13 Nisan 2020 Pazartesi

Davutoğlu'ndan CHP'ye

Sayın Davutoğlunun iktidar olamaması için çok neden var. 

Mühimleri:

Gülün yanında ve/veya bazen arkasında yer aldı. Çok yanlış bir konumdu. Türk seçmeninin hafızası gayet iyidir. Türk seçmeni oy kullanırken çok hızlı bir şekilde geçmiş defterleri karıştırır. Bizim insanımızın eski defterleri atmama gibi bir huyu vardır. 

Bir diğeri konuşurken arkada kitapları kullanmasıdır. Hiç mi danışman kullanmıyor? Tabi ki de kullanıyordur ama bu husus onların görebileceği bir detay değil. Çünkü danışmaları Türk seçmenini bilmiyor. Kitap mevzusunu merak edenler olursa sonra anlatabilirim. 

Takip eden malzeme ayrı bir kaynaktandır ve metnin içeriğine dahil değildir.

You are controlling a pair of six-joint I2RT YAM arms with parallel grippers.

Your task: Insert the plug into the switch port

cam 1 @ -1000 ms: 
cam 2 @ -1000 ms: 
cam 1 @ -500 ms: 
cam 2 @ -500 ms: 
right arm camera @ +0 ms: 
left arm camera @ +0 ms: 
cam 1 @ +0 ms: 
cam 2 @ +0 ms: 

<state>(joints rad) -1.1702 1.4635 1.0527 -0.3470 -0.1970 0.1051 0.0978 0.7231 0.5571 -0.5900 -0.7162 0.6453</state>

Partinin amblemi ciddi sorun. Meyvesiz ağaç. / Meyvesiz ağaç yaprağı. Özensiz, anlamsız seçilmiş. 

Başka bir neden seçtiği konular. Şu an memleketin derdi olan işler değil. Portakal zamanı karpuz fiyatının anlamı yoktur. Partinin gündem sorunu var. Geriden geliyor. 

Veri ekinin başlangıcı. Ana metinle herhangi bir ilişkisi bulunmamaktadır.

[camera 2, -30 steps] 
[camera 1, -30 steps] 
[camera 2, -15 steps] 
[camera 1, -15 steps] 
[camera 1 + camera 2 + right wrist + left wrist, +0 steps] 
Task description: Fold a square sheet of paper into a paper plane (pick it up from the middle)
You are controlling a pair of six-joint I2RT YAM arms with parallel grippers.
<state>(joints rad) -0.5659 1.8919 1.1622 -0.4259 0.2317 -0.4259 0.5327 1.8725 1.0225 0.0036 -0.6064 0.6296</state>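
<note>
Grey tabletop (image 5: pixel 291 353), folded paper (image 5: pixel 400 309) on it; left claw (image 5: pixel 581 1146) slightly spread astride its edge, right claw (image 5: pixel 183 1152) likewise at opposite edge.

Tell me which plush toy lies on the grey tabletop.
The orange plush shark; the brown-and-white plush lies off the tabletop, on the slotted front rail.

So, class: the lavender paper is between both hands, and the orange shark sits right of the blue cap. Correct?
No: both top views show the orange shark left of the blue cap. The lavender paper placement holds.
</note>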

Türk siyasetini(Türk insanını) Demirel çözmüştür. Geldiği yer çok önemli. Her zaman iktidara adaydır. Özal söylemleriyle 1 , 2 defa kazanmıştır ve icraa etmiştir. Kafasındakilerinin bir kısmını gerçekleştirebilmiştir. Ki programının adı 'İcraatın içinden' di. Geldi. Başardı. Ama kendi ifadesiyle 2 hataya kurban gitti. Mesut Yılmaz hazıra konmuştur. Malum hazıra dağ dayanmaz. Tansu Çiller Rahmetli Demirel'i dinlediği sürece kazanmaya yaklaşmıştır. En dahisi ve en faydalısı Erbakan olacaktı ama müsaade etmezlerdi. Nitekim etmediler. Hem düşünmüş, hem de düşündüğünü formulize edebilmiştir. Fırsat verildiğinde de hızlı bir şekilde uygulayabilmiştir. Eğer 15 sene şans verilseydi şu an Türkiye dünyanın ilk 3 Devleti içinde olurdu.    

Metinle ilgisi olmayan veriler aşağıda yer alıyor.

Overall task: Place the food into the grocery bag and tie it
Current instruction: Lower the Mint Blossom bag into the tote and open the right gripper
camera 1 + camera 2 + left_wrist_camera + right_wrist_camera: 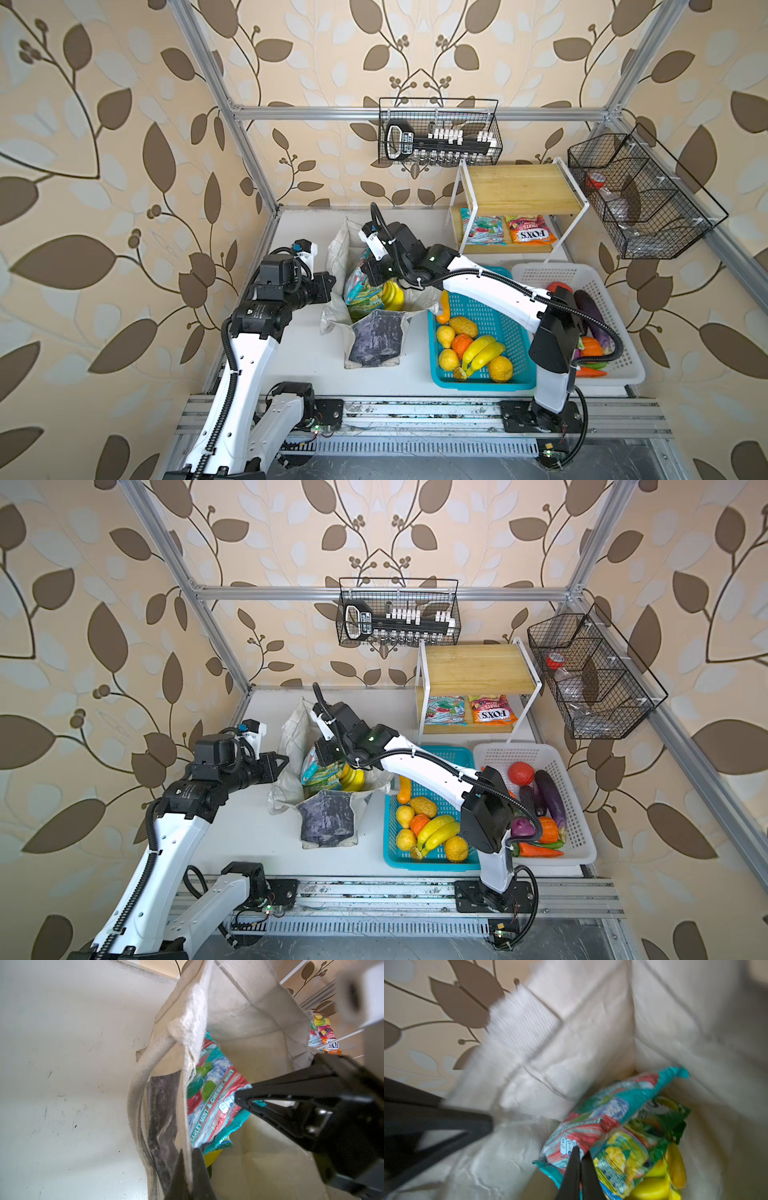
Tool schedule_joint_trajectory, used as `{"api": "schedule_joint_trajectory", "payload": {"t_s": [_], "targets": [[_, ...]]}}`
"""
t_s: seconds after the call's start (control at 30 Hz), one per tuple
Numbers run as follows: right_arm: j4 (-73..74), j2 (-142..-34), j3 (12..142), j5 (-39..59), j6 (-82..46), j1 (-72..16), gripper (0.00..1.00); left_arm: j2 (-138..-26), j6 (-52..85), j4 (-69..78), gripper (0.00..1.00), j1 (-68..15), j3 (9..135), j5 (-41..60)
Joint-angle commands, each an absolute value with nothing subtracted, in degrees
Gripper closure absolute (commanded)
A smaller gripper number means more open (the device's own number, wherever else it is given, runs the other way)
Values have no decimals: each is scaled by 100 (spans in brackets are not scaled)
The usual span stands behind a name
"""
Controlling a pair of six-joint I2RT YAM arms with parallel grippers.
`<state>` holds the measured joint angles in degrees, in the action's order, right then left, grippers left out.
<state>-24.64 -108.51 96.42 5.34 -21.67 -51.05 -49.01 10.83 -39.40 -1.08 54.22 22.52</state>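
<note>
Left wrist view: left claw [188, 1172] pinches upright grocery bag [239, 1012] rim; right claw [239, 1098] closed.

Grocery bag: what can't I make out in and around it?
- Bottom of the grocery bag: covered in both top views by the teal packet and bananas.
- The right hand: shut; the right wrist view is blurred, so a pinch on the packet is unclear; its wrist hides it in top views.
- The left hand: grips the bag rim, cut off by the left wrist view's edge.
</note>
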Motion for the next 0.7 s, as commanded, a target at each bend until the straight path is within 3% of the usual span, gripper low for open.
{"api": "schedule_joint_trajectory", "payload": {"t_s": [0.0, 0.23, 0.3, 0.37, 0.67], "targets": [[-2142, -10757, 9089, 451, -2295, -4962, 100, -4801, 988, -3869, 100, -110, 5469, 2427], [-2246, -10797, 8947, 263, -2279, -5031, 97, -4810, 980, -3867, 100, -116, 5459, 2382], [-2288, -10750, 8954, 274, -2239, -5028, 75, -4819, 981, -3876, 100, -114, 5459, 2364], [-2357, -10657, 8956, 137, -2241, -5019, 59, -4814, 980, -3877, 100, -117, 5467, 2377], [-2344, -9351, 8238, -699, -2276, -5102, 21, -4832, 992, -3865, 100, -114, 5458, 2386]]}}
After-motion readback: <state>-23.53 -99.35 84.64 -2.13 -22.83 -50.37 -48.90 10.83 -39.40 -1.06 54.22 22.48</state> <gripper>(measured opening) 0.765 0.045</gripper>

Sayın Cumhurbaşkanımız zaten kişilik itibariyle(duruşu, konuşma şekli, sahiplenişi, mücadelesi, pes etmeyişi ve vefası ile, çalışkanlığı ile)  her türlü, her zaman kazanır. Bu özellikler onun şahsında özeldir. Türk haklı ona her zaman açık çek verir. Türk insanı ona güveniyor. O kadar güveniyor ki onun zamanındaki bazı hataları belirli bir süre sonra adeta yok sayıyor. Seçim sonuçlarını aniden bu değiştiriveriyor ya da onu sürekli BİR numara yapıyor. Aday olduğu sürece kazanacak.  Önceden bu konuyu Cumhurbaşkanımız özelinde karizmatik lider, psikolojik lider ve mitolojik lider diye isimlendirdiğim yazı dizimde anlatmıştım. Böyle bir muhalefetin olduğu bir ülkede kazanması da aslında hepimizin hayrınadır. (Bu bağlamda Cumhurbaşkanımızın başarısını anlatanlara 'yalakalık' yaftası atacağınıza 'Neden, nasıl kazanıyor?Diğerleri 3çeyrek asırdır neden kazanamıyor. Ona bakın. Yoksa Ak partinin seçmenini aziz nesin tespitleriyle değerlendirmeye ve küçümsemeye devam ederseniz sittin(60) sene daha kazanamazsınız./Sövmek kazandırmıyor.)  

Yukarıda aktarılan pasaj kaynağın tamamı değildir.